SUPPLIED MATERIAL:
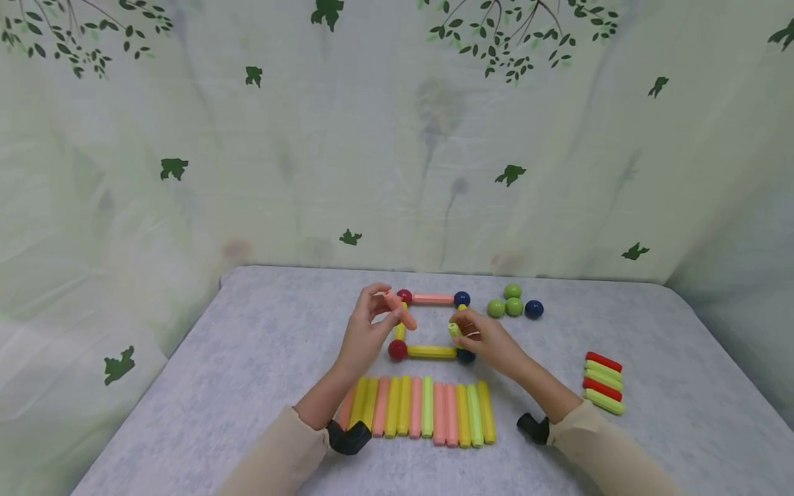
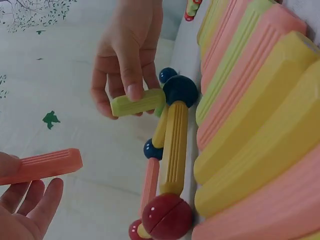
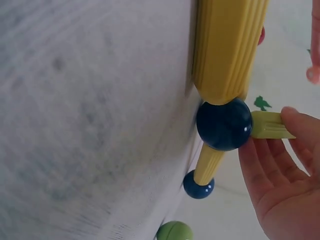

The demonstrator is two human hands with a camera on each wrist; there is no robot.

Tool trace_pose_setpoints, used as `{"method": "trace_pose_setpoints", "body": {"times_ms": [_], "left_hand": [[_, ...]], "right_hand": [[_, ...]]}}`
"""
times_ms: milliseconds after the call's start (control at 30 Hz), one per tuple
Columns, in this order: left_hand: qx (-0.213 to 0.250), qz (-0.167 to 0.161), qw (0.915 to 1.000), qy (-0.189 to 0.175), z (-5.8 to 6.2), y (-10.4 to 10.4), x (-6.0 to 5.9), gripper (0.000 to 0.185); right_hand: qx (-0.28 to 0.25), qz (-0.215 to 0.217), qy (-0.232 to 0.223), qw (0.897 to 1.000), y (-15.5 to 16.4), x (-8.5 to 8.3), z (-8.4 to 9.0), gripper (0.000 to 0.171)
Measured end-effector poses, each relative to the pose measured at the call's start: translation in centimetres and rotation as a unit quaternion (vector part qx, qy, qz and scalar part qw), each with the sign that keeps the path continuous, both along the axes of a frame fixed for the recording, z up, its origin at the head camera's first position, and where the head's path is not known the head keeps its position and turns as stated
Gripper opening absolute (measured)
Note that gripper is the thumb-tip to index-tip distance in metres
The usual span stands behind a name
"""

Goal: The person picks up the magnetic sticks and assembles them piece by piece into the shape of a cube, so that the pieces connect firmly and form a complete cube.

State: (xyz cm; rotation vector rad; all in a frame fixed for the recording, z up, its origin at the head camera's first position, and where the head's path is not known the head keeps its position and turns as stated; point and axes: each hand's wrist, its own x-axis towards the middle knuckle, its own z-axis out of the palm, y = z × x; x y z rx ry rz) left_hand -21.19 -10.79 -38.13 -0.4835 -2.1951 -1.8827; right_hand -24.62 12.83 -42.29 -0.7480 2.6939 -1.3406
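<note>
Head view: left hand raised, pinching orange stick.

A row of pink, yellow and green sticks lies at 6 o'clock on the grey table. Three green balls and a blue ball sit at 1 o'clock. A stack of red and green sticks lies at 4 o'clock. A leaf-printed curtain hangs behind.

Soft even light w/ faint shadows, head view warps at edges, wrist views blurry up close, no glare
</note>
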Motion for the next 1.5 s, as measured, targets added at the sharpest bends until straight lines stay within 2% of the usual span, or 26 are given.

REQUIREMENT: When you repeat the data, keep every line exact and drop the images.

RESPONSE TO THE EXERCISE:
The demonstrator is two human hands with a camera on each wrist; there is no robot.

Tool trace_pose_setpoints, used as `{"method": "trace_pose_setpoints", "body": {"times_ms": [_], "left_hand": [[_, ...]], "right_hand": [[_, ...]]}}`
"""
times_ms: milliseconds after the call's start (control at 30 Hz), one per tuple
Columns, in this order: left_hand: qx (-0.213 to 0.250), qz (-0.167 to 0.161), qw (0.915 to 1.000), qy (-0.189 to 0.175), z (-5.8 to 6.2), y (-10.4 to 10.4), x (-6.0 to 5.9), gripper (0.000 to 0.185); right_hand: qx (-0.28 to 0.25), qz (-0.215 to 0.217), qy (-0.232 to 0.223), qw (0.897 to 1.000), y (-15.5 to 16.4), x (-8.5 to 8.3), z (-8.4 to 9.0), gripper (0.000 to 0.171)
Measured end-effector poses, each relative to the pose measured at the call's start: translation in centimetres and rotation as a unit quaternion (vector part qx, qy, qz and scalar part qw), each with the sign that keeps the path continuous, both along the axes of a frame fixed for the recording, z up, its origin at the head camera's first position, and where the head's path is not known the head keeps its position and turns as stated
Gripper opening absolute (measured)
Note that gripper is the thumb-tip to index-tip distance in metres
The usual span stands behind a name
"""

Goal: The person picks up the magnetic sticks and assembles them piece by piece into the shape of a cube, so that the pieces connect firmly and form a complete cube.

State: (xyz cm; rotation vector rad; all in a frame fixed for the recording, z up, its origin at the head camera's first position, and where the head's path is not known the head keeps its position and turns as stated; point and axes: each hand's wrist, its own x-axis towards the middle knuckle, its own z-axis out of the palm, y = z × x; x y z rx ry rz) left_hand -21.19 -10.79 -38.13 -0.4835 -2.1951 -1.8827; right_hand -24.62 12.83 -42.29 -0.7480 2.6939 -1.3406
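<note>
Head view: left hand raised, pinching orange stick.

A row of pink, yellow and green sticks lies at 6 o'clock on the grey table. Three green balls and a blue ball sit at 1 o'clock. A stack of red and green sticks lies at 4 o'clock. A leaf-printed curtain hangs behind.

Soft even light w/ faint shadows, head view warps at edges, wrist views blurry up close, no glare
</note>
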Motion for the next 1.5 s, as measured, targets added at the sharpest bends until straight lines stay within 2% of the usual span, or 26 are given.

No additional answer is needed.